Indeed, the following for instance:
with torch.no_grad():
logits = modelw(input_values).logits
prob = torch.nn.functional.softmax(logits, dim=1).tolist()[0][0]
Seems to return the probability of the speaker being a female.
Whereas:
prob = torch.nn.functional.softmax(logits, dim=1).tolist()[0][1]
Returns the probability of a male.
As this is a binary classifier, one plus the other should be approximately 1.
Sorry I just found on some audios it's making wrong prediction while on the inference API it is not:
This one for example is predicted as male while on the inference API it is female (correct)
For me it works fine so far with some 40 speakers.
After diarisation, I have concatenated the longest non-overlapping segments corresponding to each speaker into separate WAV files (the preprocessing involves voice isolation with demucs, normalisation with pydub and conversion to 16 kHz mono WAV with pysox).

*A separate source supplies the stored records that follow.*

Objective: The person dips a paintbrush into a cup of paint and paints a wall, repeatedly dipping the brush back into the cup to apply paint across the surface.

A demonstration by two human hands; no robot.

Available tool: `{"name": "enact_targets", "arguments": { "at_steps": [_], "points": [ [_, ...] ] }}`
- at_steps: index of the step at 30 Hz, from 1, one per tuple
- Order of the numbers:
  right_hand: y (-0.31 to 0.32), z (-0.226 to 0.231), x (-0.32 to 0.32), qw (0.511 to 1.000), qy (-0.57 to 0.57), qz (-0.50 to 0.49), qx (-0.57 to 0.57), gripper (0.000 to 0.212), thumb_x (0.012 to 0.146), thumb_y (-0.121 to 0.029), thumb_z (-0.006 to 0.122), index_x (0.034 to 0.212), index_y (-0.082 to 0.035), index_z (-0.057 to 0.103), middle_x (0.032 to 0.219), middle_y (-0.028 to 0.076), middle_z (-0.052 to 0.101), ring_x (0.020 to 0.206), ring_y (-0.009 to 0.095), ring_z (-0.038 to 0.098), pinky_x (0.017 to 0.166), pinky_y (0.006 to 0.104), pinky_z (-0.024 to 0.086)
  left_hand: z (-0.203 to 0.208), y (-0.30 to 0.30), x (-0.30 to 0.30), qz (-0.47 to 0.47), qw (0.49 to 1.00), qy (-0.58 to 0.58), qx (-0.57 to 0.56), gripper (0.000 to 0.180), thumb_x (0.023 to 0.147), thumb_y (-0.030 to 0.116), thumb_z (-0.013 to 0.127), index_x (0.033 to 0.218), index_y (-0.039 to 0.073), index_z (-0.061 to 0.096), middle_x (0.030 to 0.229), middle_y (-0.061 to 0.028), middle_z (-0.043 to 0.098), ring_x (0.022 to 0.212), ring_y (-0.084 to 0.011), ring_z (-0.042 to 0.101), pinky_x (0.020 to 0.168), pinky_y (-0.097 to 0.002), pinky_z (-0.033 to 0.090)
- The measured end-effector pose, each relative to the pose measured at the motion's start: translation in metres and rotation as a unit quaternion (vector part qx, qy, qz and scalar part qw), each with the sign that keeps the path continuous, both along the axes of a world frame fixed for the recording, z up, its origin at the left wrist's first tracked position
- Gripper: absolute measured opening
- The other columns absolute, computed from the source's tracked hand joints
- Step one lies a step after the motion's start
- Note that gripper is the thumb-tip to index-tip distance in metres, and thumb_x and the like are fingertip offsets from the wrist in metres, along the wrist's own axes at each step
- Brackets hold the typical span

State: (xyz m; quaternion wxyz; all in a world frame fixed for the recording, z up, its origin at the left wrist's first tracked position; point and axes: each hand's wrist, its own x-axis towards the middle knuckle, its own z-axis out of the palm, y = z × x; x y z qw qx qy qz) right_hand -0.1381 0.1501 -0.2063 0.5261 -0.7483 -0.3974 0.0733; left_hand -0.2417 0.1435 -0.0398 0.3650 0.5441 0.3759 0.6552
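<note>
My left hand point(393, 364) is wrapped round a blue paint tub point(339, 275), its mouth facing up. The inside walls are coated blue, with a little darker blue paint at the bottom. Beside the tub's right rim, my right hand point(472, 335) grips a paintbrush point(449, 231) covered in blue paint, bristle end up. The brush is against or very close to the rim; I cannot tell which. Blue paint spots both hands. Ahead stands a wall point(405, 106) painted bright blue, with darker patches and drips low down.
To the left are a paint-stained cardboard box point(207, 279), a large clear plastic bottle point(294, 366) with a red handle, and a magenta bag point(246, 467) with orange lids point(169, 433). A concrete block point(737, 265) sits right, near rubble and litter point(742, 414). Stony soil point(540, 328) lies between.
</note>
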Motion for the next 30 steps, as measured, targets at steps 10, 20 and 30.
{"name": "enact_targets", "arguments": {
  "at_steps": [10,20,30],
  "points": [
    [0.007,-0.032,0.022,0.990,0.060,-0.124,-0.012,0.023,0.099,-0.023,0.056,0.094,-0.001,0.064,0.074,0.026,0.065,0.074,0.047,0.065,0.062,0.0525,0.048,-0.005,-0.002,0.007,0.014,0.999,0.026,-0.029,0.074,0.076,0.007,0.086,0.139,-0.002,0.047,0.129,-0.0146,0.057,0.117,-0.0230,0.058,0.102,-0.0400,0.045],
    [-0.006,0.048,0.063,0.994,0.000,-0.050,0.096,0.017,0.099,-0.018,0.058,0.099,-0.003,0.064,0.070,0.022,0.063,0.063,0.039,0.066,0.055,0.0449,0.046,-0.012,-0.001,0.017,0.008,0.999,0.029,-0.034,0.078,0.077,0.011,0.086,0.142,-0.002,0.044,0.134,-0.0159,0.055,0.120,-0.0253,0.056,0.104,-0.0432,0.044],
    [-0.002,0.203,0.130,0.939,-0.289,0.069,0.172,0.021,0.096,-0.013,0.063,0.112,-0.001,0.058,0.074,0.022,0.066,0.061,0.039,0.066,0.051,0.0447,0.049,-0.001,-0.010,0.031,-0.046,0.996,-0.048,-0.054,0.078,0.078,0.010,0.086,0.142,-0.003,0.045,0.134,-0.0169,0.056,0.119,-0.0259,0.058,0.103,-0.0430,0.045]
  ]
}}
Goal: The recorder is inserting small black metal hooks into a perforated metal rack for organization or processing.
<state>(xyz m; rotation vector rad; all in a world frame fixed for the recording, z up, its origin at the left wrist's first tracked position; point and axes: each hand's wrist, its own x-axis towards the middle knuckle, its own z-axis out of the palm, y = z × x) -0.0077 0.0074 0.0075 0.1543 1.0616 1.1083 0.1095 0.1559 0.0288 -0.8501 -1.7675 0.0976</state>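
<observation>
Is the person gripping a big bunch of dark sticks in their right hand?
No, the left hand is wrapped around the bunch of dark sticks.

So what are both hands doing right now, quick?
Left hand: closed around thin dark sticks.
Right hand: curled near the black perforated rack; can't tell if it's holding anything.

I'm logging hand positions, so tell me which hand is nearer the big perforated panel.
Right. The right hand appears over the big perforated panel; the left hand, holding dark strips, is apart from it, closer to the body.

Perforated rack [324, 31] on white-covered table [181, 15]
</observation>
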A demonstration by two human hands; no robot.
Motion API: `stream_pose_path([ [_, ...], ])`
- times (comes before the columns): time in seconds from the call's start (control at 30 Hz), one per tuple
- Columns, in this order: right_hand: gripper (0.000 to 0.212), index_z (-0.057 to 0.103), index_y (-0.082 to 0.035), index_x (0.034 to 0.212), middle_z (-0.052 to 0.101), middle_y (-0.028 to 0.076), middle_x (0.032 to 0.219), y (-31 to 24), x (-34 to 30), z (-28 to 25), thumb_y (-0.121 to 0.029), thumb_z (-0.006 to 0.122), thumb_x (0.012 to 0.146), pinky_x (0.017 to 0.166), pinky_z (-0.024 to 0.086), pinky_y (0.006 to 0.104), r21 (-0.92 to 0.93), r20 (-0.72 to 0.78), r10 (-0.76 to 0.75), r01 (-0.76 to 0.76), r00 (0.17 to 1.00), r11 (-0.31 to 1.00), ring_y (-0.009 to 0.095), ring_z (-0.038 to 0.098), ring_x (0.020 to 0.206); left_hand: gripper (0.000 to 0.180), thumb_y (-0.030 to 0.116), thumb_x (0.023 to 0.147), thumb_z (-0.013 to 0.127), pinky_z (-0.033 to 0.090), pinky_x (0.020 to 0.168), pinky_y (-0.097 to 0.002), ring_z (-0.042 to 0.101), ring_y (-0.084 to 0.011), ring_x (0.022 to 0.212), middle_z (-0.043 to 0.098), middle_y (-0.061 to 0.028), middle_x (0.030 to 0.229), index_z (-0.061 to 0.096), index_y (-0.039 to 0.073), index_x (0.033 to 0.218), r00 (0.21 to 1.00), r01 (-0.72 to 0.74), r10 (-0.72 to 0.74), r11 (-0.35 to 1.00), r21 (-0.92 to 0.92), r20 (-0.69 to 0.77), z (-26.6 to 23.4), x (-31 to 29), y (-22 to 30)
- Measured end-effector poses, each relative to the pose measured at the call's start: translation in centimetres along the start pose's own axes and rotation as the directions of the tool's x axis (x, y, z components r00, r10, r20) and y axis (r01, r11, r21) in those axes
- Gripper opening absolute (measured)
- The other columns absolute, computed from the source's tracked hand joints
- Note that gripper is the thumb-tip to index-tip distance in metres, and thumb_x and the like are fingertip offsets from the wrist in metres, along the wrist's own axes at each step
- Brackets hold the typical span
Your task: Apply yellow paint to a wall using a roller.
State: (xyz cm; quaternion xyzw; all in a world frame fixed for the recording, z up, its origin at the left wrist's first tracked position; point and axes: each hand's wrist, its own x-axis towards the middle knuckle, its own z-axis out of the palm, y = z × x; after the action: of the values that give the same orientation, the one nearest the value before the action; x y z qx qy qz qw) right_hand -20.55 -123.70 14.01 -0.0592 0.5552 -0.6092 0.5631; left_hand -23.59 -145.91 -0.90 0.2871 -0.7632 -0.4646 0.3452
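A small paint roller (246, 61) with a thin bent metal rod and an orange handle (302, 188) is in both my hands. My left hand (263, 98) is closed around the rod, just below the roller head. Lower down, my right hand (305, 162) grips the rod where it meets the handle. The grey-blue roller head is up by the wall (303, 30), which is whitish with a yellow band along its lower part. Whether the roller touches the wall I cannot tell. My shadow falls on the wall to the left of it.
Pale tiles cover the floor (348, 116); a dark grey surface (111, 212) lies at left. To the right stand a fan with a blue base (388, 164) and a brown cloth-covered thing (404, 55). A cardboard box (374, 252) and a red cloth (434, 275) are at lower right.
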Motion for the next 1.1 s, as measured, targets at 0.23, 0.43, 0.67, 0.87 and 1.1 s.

I am also removing silences with pysox as that helps for other tasks but so far it does not seem to have a noticeable effect for gender attribution.
With this preprocessing, the model seems to work well.
Previously I had also experienced some issues, including the inability to process certain segments (huge memory usage and never-ending processing) as well as gender misassignment.
I starts to feel I am you from another universe cause we have been doing exactly the same preprocessing steps! Wow!
Glad you got it working fine, I will look a bit closer to my pipeline.
Also out of topic question, the official demucs interface is really hard to use, for example it always write the results to files in a predefined folder etc. Also it has memory issue processing large audio snippets (might due to inefficient segmentation and batching).
Have you had any luck getting it to work reliably? :D
You can check the initial preprocessing there:
https://github.com/mirix/approaches-to-diarisation/tree/main
Namely:
demucs.separate.main(shlex.split('--two-stems vocals -n mdx_extra ' + 'samples/' + name + ' -o tmp'))
Thanks man! Appreciate that!!